WHAT YOU WILL DO: Each line starting at the one that contains "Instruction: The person" and ending at the one that contains "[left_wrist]" must be returned exactly, and the rest of the listing is left out.

--- DATASET CONTENT Enclosed Below ---

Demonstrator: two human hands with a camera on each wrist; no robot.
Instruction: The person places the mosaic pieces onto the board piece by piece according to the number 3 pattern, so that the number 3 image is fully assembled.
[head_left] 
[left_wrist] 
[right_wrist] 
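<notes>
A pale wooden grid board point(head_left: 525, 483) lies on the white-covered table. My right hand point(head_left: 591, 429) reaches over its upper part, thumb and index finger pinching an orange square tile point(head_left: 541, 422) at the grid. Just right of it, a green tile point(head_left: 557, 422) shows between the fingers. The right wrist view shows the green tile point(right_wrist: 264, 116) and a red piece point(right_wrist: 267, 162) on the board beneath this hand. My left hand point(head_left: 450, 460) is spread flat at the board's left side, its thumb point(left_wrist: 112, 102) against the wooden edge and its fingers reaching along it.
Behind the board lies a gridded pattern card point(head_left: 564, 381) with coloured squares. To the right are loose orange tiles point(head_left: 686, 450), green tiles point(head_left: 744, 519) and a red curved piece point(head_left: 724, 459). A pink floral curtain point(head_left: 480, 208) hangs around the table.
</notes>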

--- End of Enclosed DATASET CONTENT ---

ANSWER BELOW:
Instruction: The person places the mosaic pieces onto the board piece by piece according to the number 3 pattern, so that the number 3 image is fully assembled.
[head_left] 
[left_wrist] 

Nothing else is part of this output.